Eduardo Gonzalez
Emeritus professors
Contact Information
Research Interests: Modern Latin American literature
Education: PhD, Spanish and Comparative Literature, Indiana University, Bloomington
Eduardo González is a leading scholar of modern Caribbean literature and culture whose work is characterized by a persistent engagement with questions of national, cultural, and sexual identity. In cutting-edge studies such as The Monstered Self, Cuba and the Tempest, and Cuba and the Fall, he has pursued these questions in tightly wrought analyses of literature and film supported by a thoroughgoing knowledge of psychoanalytic theory and political philosophy. Prof. González pursues his interest in identity formation beyond the geographic fields of Latin American and Caribbean literatures to contemporary world literature and cinema.
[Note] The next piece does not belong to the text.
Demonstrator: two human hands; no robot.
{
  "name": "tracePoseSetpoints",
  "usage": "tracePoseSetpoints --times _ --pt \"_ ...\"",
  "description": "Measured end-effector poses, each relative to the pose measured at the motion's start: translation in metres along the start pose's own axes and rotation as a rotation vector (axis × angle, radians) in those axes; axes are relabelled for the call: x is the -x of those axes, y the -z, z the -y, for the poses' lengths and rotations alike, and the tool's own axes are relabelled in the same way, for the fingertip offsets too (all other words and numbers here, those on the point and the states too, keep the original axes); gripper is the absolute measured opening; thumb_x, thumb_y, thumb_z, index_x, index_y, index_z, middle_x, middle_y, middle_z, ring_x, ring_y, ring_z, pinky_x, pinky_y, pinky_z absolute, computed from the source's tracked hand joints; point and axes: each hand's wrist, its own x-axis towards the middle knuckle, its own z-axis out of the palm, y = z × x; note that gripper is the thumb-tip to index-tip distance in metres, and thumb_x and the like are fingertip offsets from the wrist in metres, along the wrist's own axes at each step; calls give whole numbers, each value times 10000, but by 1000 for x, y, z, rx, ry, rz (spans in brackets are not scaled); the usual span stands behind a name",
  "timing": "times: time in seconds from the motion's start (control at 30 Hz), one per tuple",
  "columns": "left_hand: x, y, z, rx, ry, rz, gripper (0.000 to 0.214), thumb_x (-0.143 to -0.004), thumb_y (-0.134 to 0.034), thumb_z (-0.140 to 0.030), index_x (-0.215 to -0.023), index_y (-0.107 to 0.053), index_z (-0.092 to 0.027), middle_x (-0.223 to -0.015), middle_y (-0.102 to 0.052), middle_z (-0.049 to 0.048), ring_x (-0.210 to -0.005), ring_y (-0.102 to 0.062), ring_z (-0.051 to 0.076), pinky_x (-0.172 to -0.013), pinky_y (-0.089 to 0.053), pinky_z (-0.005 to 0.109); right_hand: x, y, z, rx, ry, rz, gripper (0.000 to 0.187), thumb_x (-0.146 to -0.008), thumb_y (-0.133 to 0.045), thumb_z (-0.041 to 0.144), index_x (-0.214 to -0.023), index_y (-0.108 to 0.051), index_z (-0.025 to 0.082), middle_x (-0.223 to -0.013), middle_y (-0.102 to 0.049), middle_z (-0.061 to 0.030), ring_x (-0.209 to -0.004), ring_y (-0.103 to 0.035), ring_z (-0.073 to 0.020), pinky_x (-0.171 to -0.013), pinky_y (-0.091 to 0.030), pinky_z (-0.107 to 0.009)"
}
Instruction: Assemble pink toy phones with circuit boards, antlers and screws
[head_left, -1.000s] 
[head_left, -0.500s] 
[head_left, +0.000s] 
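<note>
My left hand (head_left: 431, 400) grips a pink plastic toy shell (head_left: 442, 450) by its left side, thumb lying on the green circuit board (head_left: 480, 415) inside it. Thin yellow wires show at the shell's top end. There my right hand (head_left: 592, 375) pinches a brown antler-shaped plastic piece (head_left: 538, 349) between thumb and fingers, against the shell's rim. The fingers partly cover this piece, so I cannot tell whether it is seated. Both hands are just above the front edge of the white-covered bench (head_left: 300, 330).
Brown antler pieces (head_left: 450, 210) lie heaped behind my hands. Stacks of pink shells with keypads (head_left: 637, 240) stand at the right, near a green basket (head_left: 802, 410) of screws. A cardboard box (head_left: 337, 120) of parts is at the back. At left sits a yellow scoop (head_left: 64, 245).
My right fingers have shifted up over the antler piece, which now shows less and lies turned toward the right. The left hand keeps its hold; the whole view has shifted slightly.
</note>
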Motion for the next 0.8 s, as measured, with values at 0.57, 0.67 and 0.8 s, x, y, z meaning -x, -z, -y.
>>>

His current writing involves the literatures of the American South, Spain, and the Caribbean. He is also at work on a project on the cinema of Almodóvar and plays by Shakespeare. His interest in Cuba and its democratization has resulted in several exchanges between Johns Hopkins and the Fernando Ortiz Foundation held in Havana on chosen seminar topics with the participation of Hopkins undergraduates and Cuban scholars and artists. He is near completion of a manuscript by the title of: Life is a Dream Next Door: Essays on Drama and the Race against Death.